One study considered whether maternal cessation of smoking prior to pregnancy would prevent some of the harmful DNA methylation marks relative to women who continued to smoke throughout their pregnancy (Rousseaux et al., 2020). The placenta from both groups of women showed similar epigenetic changes, including demethylation of LINE-1 sequences, enrichment in epigenetic marks for enhancer regions (H3K4me1 and H3K27ac), and regions in proximity or overlapping imprinted genes (NNAT, SGCE, PEG10, H19.MIR675). The persistence of DNA methylation changes in those women who quit smoking before becoming pregnant is worrying as it is suggests that events even during the periconception period can lead to a permanent stamp on the DNA methylome of the placenta. Further work is clearly needed to determine the extent to when such changes become irreversible and whether these same methylation alterations are conferred to the placenta of subsequent generations, i.e., potential transgenerational effects. In this aspect, another study reported that while cigarette smoking by pregnant mothers reduced DNA methylation for several genes, including CPOX near GPR15, PRSS23, AVPR1B, PSEN2, LINC00299, RPS6KA2, and KIAA0087, cessation of smoking 3 months prior to pregnancy partially reversed such methylation alterations in the placenta (Tsaprouni et al., 2014).
Air Pollution
Particular matter that is around 2.5 μm in diameter (PM2.5) in air pollution easily crosses the maternal-placental interface. As such, the placenta is vulnerable to such environmental toxicants. We will consider the evidence to date that air pollution disrupts the placental transcriptome and methylome profiles. Culturing of JEG-3 human placental cells in the presence of such PM affected genes involved in immune response, apoptosis regulation, calcium signaling pathway, steroid hormone biosynthesis, and cytokine-cytokine receptor interaction (Kim et al., 2018). Protein levels for mitogen activated protein kinases (MAPK) and COX2 were reduced in the PM2.5 exposed JEG-3 cells. A Rhode Island Child Health Study (RICHS) revealed two developmentally sensitive windows to PM2.5, with 12 weeks prior to and 13 weeks into gestation also being associated with reduced infant birthweight (Deyssenroth et al., 2021). This same study analyzed effects of PM2.5 on placental gene expression patterns and relation to birthweight. Two placental modules enriched for genes involved in amino acid transport and cellular respiration correlated with maternal PM2.5 exposure and infant birthweight (Deyssenroth et al., 2021). Additional findings from this cohort revealed that maternal exposure to PM2.5 or black carbon (based on proximity to major roadways) changed the placental expression if several imprinted genes with CHD7 showing interactions between PM2.5 exposure/black carbon and infant sex being linked to placental expression of ZDBF2 (Kingsley et al., 2017). The ENVironmental Influences ON early AGEing birth cohort was used to examine placental DNA methylation patterns (via a bisulfite -PCR pyrosequencing approach) in response to exposure to PM2.5 or black carbon (Neven et al., 2018). Promoter methylation for APEX1, ERCC4, and p53 were positively linked with maternal PM2.5 exposure, whereas DAPK1 showed a negative association to this extrinsic factor (Neven et al., 2018). Maternal exposure to black carbon was associated with increased promoter methylation for APEX1 and ERCC4.

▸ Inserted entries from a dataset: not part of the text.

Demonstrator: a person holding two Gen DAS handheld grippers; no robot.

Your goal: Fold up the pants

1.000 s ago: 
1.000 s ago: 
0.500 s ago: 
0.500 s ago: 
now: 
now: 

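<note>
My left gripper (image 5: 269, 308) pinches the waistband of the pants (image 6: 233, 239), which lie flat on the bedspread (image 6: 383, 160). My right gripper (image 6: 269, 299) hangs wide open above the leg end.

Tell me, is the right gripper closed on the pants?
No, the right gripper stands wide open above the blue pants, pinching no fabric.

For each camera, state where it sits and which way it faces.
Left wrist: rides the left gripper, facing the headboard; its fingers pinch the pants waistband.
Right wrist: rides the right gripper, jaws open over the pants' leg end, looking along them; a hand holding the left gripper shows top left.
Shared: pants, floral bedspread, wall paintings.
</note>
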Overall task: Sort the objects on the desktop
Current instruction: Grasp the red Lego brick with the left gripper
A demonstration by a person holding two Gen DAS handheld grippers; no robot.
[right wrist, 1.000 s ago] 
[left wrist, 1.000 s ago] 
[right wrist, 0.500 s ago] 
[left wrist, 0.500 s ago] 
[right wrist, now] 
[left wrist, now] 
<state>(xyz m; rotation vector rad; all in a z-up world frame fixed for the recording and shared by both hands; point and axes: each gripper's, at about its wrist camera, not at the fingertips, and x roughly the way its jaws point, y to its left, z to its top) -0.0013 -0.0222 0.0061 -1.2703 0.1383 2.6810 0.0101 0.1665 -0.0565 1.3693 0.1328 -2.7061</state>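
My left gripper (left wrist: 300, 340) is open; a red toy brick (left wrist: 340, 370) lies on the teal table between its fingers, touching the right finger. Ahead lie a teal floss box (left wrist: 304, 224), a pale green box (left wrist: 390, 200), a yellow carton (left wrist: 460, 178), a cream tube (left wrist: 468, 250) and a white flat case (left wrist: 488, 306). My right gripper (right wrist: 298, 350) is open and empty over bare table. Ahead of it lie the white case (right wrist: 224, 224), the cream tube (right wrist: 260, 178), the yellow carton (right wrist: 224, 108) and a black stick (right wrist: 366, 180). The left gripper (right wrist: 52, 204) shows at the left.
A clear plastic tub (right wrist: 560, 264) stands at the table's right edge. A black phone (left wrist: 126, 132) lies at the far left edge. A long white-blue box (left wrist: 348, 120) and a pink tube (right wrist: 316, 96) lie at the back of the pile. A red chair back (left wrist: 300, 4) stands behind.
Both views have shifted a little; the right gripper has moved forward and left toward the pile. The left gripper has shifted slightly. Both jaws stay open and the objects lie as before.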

MicroRNAs and Long Non-Coding RNAs
MicroRNAs (miR) and long non-coding (lnc)RNAs were once considered junk, but this “rubbish” RNA is now known to exhibit critical regulatory roles, including acting as the goalie as to which mRNAs are allowed to exist out of the nucleus and be translated to a protein vs. those that are instead targeted for degradation (Clancy et al., 2007; Van Wynsberghe et al., 2011; Moreno-Moya et al., 2014). Thus, increasing number of researchers are studying the expression of small and long non-coding RNAs in the placenta following maternal exposure to various xenobiotics. The expression pattern of such RNAs in the placenta might also provide key insights into infant diseases. For instance, several miRs, such as mR-379-3p, miR-335-3p, miR-4532, miR-519e-3p, miR-3065-5p, and miR-105-5p, were found to be down-regulated in the placenta of infants born small for gestational age (Östling et al., 2019).
BPA exposure has been linked to changes in miR expression patterns in whole placenta and TB cell lines (Avissar-Whiting et al., 2010; De Felice et al., 2015; Gao et al., 2018; Kaur et al., 2021). BPA treatment of human immortalized cytoTB cell lines and subsequent microarray analysis showed that several miRs had altered expression following this treatment, in particular miR-146a expression was strongly upregulated by BPA (Avissar-Whiting et al., 2010). Overexpression of miR-146a in these cell lines reduced cellular proliferation and rendered the cells more vulnerable to a DNA mutagenic agent (Avissar-Whiting et al., 2010). Genome-wide miR expression profiling revealed that maternal exposure to BPA significantly correlated with overexpression of miR-146a in whole placenta (De Felice et al., 2015). In experiments with California mice exposed to BPA, genistein, or the combination of these two EDCs, we found that developmental exposure to one or both compounds upregulated miR-146 in the hypothalamus of males and females (Kaur et al., 2021). In the testes, BPA induced miR-146a-5p that in turn impaired steroidogenesis through negative regulation of Metastatic tumor antigen 3 (MTA3) signaling (Gao et al., 2018). Taken together, miR-146 might be a biomarker for xenoestrogen exposure in mammals.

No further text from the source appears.